As you change your selection so will those selection line numbers change dynamically.

This will help to make clear what is about to be executed and also help later with potential error line numbers.

I think it is neat, I like it.

When there is no selection, there is no selection line number - only a PostgreSQL icon that indicates the current line being edited:

Sort of active line tracker. Cute. However, when you initiate execution with the editor in this state, you'll get this instead:

Basically, the entire content will be automatically selected and the application will go into the state where it waits for your confirmation.

That information is clearly indicated in the application footer that always reflects the current application state. I'll highlight this state visually even more, but it works for now.

So you can either hit the execution key again (F5) to execute and press any other key on the mouse or keyboard to restore the previous state of the editor, exactly where you left off.

This is, sort of, protection from unintentional executions. Hey, it can happen.

The execution initiation action itself is currently only available with editor keystroke (F5) and in the context menu:

Currently, there are no other ways to initiate this command, because I can't decide what would the best way to provide this functionality (besides keystroke and a context menu).

The best idea I could think of is a toolbar at the top of the editor with start and stop buttons (and perhaps analyze in the future), but, the toolbar with only two or three buttons seems a bit suboptimal.

If anyone has a better idea, please, I'd like to hear about it, but for now, a toolbar is the only idea I have.

Results pane

Results pane is initially hidden (with minimized height to footer), but you can pull it up with the mouse, by dragging just above the footer:

Naturally, this will happen automatically as soon as you start the execution, it will just reset to the default height to make your execution results visible.

Each editor tab has its own results pane, that can be resized individually for each tab, and, just like everything else in the application, the position is remembered, so it will remain the same as you left it.

This how it looks like after successful execution:

Pretty much as it is standardized and expected: results are divided into two tabs: results tab (containing the data grid) and messages (containing, well, the messages and the other useful metadata).

Each tab has a badge next to the tab title, containing the total number of items within a respective tab. In the example above 16044 results in the data grid and one message in the messages tab.

Next to those tab buttons is an actual query text itself to indicate to what query those results are referring to precisely. When working with multiple scripts and switching between multiple tabs, each having its own results pane, sometimes can be a bit confusing to know what those results are referring to. That query text is slightly dimmed no to stand out too much and trimmed to fit the area. In the future, features like a re-run query and select in the editor will be added to that query context menu. For now, this is more than enough.

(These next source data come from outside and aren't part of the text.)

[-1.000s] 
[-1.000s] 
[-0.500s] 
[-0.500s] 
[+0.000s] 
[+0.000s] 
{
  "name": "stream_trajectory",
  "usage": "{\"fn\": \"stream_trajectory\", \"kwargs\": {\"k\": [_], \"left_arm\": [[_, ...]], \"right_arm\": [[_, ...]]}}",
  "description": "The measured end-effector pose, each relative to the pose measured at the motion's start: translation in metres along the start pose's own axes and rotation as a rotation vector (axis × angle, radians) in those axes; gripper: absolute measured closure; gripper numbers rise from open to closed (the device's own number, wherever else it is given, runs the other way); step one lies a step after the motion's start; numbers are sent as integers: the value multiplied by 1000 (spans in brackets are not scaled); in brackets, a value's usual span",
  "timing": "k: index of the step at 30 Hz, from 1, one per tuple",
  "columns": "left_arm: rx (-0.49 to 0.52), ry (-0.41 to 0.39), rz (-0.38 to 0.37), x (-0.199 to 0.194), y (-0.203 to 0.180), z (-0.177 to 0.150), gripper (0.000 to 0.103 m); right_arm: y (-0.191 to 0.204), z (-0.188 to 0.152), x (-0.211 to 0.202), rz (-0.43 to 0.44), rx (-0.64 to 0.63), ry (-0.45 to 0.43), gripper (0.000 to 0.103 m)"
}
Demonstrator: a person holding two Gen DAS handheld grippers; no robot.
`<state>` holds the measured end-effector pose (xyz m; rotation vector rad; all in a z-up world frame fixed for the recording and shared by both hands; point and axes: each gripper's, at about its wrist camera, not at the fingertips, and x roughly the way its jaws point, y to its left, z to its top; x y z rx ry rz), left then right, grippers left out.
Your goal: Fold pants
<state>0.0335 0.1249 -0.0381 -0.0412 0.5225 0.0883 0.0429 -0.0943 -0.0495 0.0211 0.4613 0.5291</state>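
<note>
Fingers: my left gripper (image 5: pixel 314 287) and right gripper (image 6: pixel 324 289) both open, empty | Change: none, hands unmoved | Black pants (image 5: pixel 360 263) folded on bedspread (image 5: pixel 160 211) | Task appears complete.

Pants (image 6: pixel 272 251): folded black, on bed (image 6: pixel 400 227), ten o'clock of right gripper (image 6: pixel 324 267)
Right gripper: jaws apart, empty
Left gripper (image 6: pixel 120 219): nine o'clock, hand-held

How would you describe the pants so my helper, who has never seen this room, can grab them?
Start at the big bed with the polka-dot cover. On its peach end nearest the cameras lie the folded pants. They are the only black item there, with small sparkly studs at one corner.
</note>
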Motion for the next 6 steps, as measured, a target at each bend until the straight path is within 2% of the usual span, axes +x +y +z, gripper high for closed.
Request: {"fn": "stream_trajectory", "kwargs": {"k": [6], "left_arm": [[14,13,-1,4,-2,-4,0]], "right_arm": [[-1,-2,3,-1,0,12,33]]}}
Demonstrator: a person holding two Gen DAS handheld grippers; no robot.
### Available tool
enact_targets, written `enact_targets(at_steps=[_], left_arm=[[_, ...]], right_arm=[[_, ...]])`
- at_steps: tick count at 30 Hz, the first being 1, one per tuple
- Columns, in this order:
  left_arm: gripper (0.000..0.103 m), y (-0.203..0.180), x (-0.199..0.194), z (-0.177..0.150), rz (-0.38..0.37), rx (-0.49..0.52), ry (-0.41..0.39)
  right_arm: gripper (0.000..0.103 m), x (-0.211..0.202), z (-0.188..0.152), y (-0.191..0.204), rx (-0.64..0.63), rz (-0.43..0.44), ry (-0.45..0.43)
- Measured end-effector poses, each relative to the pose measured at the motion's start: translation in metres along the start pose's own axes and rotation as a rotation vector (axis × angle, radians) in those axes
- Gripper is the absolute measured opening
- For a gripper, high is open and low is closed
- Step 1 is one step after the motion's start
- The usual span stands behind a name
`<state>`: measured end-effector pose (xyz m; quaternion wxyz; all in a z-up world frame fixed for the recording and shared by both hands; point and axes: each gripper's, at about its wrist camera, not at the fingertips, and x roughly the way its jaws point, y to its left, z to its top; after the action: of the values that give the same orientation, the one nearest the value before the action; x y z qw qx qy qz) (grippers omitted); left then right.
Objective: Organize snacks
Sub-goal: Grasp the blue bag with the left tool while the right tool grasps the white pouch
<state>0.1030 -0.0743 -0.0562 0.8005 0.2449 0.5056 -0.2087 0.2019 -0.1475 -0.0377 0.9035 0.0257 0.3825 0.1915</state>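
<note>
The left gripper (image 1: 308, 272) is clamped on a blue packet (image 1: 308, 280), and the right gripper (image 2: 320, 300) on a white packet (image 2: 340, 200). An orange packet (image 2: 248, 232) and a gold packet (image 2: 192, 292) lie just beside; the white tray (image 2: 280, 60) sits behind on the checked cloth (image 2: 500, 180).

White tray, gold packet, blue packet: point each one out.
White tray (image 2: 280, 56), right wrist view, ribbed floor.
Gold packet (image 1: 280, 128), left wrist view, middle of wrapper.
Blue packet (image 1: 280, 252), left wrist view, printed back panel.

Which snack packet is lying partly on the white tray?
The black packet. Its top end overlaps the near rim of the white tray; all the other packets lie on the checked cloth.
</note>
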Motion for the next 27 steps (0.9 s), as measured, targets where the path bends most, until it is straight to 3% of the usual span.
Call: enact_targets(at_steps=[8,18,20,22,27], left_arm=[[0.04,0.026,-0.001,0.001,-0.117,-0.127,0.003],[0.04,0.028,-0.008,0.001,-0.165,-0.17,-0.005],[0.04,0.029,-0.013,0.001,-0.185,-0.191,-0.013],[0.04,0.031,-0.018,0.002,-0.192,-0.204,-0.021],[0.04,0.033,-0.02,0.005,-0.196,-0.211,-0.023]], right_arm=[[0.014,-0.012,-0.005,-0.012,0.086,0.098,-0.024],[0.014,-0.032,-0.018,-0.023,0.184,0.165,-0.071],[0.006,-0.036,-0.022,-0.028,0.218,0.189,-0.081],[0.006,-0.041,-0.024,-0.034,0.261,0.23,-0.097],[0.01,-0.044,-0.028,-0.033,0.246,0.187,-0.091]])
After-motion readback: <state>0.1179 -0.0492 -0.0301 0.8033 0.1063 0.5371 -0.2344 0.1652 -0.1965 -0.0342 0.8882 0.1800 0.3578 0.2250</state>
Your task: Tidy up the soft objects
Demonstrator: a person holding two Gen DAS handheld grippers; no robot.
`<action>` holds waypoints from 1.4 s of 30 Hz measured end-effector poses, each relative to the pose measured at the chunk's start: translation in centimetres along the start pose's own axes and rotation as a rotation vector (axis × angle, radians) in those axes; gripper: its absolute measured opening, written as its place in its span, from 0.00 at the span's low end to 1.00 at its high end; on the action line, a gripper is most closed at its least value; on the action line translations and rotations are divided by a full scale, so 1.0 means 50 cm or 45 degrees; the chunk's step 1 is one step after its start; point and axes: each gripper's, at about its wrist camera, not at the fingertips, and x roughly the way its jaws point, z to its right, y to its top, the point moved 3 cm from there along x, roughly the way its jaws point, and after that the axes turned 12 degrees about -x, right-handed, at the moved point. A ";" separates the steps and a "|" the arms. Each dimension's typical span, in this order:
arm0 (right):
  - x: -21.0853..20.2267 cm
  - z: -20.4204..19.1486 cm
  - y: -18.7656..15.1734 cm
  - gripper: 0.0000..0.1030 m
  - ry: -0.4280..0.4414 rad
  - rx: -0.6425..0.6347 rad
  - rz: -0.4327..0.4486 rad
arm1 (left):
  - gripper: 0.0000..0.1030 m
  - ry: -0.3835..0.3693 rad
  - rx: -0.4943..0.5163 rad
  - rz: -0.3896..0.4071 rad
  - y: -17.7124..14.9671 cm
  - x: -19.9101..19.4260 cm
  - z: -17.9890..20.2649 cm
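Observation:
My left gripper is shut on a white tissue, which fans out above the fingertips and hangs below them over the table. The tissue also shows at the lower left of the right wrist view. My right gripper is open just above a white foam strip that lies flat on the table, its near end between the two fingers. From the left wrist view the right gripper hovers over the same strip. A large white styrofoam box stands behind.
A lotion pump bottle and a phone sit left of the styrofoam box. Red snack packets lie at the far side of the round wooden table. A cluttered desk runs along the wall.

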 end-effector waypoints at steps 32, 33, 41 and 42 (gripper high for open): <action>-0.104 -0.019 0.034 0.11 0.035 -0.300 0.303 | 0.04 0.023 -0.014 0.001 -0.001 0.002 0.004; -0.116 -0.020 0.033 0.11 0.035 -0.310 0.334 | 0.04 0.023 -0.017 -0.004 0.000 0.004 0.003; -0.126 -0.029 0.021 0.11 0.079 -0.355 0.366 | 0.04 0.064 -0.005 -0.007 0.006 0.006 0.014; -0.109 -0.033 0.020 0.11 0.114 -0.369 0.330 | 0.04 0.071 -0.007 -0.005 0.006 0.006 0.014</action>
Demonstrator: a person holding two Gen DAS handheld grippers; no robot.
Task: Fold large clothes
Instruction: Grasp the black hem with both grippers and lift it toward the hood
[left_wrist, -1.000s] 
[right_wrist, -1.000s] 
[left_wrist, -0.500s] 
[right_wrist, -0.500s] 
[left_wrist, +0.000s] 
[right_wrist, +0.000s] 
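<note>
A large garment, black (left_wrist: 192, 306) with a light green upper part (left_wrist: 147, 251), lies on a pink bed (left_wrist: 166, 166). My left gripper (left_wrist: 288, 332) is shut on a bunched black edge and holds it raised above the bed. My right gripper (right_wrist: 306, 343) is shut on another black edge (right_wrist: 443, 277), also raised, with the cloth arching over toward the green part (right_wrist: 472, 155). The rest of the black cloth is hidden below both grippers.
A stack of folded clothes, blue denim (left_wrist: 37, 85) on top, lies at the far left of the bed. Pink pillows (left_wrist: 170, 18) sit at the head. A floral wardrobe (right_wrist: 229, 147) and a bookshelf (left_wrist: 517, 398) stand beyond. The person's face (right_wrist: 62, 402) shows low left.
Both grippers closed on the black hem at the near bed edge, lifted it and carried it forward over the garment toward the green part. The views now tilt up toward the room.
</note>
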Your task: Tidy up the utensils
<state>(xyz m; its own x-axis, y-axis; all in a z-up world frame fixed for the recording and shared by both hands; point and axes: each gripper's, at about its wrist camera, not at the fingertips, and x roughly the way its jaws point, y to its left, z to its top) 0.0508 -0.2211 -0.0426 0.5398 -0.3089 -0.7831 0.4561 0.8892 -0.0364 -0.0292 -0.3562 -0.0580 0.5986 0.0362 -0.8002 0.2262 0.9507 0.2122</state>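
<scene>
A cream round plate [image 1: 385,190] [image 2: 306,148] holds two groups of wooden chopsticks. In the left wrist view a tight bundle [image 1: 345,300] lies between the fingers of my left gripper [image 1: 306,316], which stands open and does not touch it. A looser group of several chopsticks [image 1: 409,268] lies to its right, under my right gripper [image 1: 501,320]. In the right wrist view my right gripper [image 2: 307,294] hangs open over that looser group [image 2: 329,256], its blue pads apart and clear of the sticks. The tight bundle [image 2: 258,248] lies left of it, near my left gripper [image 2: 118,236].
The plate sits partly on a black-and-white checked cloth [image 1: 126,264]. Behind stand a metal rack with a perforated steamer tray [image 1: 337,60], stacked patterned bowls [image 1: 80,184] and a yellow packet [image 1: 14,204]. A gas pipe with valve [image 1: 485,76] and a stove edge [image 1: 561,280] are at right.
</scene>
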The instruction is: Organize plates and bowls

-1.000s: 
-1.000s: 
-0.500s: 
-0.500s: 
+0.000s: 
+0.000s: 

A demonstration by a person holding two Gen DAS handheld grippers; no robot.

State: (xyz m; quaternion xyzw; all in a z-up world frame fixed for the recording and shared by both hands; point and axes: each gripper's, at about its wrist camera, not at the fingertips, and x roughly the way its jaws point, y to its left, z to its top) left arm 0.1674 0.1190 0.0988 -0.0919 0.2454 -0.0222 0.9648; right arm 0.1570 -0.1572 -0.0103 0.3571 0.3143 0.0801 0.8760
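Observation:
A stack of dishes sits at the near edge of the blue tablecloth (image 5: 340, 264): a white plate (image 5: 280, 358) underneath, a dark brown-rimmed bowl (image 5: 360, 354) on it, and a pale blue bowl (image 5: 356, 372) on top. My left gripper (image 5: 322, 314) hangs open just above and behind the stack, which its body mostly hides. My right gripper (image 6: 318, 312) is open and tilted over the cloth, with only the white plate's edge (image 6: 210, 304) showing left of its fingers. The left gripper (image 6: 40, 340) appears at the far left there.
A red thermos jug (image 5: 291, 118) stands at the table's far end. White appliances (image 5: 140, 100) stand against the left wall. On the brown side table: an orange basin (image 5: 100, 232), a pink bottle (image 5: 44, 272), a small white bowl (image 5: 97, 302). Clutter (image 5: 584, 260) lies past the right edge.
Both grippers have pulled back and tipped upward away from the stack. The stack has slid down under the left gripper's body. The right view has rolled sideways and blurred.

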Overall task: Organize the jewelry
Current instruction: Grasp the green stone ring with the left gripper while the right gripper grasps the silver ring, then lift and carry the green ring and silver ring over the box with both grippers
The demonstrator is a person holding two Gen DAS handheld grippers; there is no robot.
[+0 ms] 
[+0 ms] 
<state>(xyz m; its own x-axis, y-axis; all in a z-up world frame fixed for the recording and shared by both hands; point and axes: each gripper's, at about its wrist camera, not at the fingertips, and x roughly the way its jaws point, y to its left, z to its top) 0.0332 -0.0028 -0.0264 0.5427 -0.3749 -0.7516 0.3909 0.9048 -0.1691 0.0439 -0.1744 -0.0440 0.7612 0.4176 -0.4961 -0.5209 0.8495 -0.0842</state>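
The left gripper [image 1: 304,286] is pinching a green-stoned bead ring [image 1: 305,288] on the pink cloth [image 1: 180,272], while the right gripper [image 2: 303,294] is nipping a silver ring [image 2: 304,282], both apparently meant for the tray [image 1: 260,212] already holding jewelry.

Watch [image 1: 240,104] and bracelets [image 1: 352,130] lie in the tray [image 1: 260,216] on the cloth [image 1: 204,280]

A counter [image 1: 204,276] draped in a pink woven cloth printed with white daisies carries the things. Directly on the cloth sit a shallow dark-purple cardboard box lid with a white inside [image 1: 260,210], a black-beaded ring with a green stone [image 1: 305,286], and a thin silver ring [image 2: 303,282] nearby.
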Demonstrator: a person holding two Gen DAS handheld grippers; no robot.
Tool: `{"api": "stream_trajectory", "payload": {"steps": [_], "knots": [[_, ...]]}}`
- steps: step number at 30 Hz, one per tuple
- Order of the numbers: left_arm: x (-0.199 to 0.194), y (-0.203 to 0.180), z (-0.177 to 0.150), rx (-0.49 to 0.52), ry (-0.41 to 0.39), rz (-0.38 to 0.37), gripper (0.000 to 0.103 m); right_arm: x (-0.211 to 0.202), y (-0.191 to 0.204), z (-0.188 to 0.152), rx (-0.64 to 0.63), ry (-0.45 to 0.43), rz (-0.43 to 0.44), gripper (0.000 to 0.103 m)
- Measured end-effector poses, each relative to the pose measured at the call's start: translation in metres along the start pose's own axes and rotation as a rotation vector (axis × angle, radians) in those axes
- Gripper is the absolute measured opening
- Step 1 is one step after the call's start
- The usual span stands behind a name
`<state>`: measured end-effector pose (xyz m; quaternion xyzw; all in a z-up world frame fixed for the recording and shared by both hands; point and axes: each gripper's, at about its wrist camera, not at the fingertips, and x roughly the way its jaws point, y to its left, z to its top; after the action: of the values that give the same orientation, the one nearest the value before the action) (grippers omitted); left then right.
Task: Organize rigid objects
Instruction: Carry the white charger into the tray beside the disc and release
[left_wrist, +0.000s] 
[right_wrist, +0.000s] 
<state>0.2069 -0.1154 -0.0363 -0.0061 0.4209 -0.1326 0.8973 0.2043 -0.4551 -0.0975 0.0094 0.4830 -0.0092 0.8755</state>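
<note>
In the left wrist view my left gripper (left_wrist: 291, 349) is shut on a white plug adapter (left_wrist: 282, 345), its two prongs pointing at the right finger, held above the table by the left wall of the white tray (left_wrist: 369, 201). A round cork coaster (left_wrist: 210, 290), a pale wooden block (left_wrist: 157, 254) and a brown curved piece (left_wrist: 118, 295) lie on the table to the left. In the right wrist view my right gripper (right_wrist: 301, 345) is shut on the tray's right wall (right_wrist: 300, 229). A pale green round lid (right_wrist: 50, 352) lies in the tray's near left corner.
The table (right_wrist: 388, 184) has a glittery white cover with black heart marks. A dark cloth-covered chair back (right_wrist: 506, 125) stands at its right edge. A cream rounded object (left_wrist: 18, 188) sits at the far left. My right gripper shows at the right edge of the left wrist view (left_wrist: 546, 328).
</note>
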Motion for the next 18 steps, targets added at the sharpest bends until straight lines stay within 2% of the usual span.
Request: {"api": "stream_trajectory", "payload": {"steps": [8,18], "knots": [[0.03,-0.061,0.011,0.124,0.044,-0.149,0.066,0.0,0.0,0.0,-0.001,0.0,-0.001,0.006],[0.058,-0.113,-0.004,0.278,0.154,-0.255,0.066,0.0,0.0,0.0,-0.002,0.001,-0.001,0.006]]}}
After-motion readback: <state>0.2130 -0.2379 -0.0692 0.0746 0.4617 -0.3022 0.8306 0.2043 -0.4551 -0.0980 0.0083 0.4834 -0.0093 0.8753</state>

As far as the data grid goes, features that are implemented are basic and so far they are:

Smooth scrolling on any number of items.
Column resizing.
Mouse scroll wheel.

Obviously, things like keyboard navigation, cell selection, a context menu with export items are still to be added, but these basic functionalities and smooth scrolling being the most important - are more than enough for a start.

Smooth scrolling works great, better than similar software such as pgAdmin or Azure Data Studio, without flickering (Azure Data Studio) or inaccurate scrollbars (pgAdmin).

To achieve this, the results pane will wait for the execution to finish and request an individual data page as the user scrolls through the grid.

That means that the execution mechanism will not return any actual data, but only two things:

Total count of results
Result schema, or the metadata (column names and types).

And then the grid (or any other client) will request page data additionally.

To ensure smoothness of user scrolling in any environment, there are actually three different algorithms implemented (that can be set in a configuration or a command line when staring).

So now, I'll get a bit technical about this.

Execution algorithms

1) Server cursor execution

This method creates a unique PostgreSQL server cursor for each execution and lets the user scroll through it.

When execution is first requested, a new server cursor is created for that query:

declare [cursor_name] scroll cursor for [your query];

This will force PostgreSQL to create temporary data for your results on a server. The same mechanism will be used for temporary tables, so the only limit is your server storage space.

Then after that, a cursor will go to the end immediately :

move forward all in [cursor_name]

This will retrieve us a total number of results which is important for a smooth data grid to do its screen calculations.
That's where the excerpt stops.